The monster emerges from the trees, ravenous, unstoppable, unbound at last. It stretches its head, rising to its full, wondrous, height, the sun framed atop its crown of horns like a burning golden disc. It takes a step toward the gate, no longer snuffling, no longer searching. Its next meal is not hard to smell.

Mack tosses Linda’s abandoned rifle to Ava, then gestures for LeGrand and Ava to get in the car. She crouches next to Linda, the fresh blood painting Linda’s abdomen a siren song leading the monster the last few steps to the ruined gate.

To freedom.

To who knows what end of destruction.

“Please,” Linda whispers, blood painting her pale lips. “You’re a Nicely. You understand. Help me, or it will destroy us.”

Mack pulls out the shoe and the delicately embroidered handkerchief from her pocket. She sets the shoe on Linda’s chest, then drapes the handkerchief on Linda’s stomach wound. The cotton soaks up the blood first, a crimson background with the word Nicely in stark white before that, too, is claimed.

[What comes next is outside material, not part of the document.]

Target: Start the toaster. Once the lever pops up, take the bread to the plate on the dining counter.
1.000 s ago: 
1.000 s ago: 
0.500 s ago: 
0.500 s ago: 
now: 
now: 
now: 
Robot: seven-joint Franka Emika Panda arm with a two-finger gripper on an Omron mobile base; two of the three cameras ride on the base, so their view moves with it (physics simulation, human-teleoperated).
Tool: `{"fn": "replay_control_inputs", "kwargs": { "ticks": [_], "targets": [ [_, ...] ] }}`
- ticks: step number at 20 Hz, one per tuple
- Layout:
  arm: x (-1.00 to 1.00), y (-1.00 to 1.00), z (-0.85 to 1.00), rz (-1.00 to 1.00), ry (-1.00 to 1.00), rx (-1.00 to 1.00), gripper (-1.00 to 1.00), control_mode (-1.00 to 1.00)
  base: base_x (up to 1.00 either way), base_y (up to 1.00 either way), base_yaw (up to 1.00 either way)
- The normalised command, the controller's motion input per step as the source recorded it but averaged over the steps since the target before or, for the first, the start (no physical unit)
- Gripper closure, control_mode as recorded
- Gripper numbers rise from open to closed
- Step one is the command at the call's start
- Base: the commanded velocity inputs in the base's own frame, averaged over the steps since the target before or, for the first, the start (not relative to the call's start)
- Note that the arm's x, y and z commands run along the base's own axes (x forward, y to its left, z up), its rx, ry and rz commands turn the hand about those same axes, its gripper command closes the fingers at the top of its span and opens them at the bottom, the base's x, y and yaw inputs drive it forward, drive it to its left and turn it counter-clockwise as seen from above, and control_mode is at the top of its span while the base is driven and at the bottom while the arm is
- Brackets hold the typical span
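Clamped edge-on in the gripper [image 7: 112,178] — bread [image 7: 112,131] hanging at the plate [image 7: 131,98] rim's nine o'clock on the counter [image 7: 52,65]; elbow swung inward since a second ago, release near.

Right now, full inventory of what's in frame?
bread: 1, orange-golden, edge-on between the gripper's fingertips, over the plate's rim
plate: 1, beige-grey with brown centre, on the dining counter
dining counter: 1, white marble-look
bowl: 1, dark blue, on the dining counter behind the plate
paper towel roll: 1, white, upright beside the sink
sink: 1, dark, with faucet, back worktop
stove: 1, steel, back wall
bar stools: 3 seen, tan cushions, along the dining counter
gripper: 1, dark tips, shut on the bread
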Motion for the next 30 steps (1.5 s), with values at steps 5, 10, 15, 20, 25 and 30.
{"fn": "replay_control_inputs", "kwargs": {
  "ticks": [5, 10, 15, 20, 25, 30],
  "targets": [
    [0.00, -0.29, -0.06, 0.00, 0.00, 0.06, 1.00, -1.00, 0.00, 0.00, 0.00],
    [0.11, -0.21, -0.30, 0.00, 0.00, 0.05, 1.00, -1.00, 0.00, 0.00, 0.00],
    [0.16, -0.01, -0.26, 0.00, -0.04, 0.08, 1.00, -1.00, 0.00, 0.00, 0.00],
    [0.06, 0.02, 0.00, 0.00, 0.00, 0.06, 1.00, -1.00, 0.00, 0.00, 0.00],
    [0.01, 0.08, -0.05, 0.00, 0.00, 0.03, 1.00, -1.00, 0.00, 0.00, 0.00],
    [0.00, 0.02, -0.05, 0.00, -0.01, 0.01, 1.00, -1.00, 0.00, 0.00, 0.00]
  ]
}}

With a shrug, Mack stands and turns to the car. “Who fucking cares.”





To the youngest generations we’ve tasked with saving us all:

   You shouldn’t have to. I’m so sorry.





ACKNOWLEDGMENTS


When my oldest child was in eighth grade, the yearbook did a feature on her special faux–stained glass classroom window art. The purpose? To prevent active shooters from being able to see inside. From age five, American children have to practice hiding from bullets, and to protect themselves we let them have art. In a game of Gun, Paper, Scissors, which wins?

So: All I have is art, too, and I wrote Hide as a scream of rage, but I had help.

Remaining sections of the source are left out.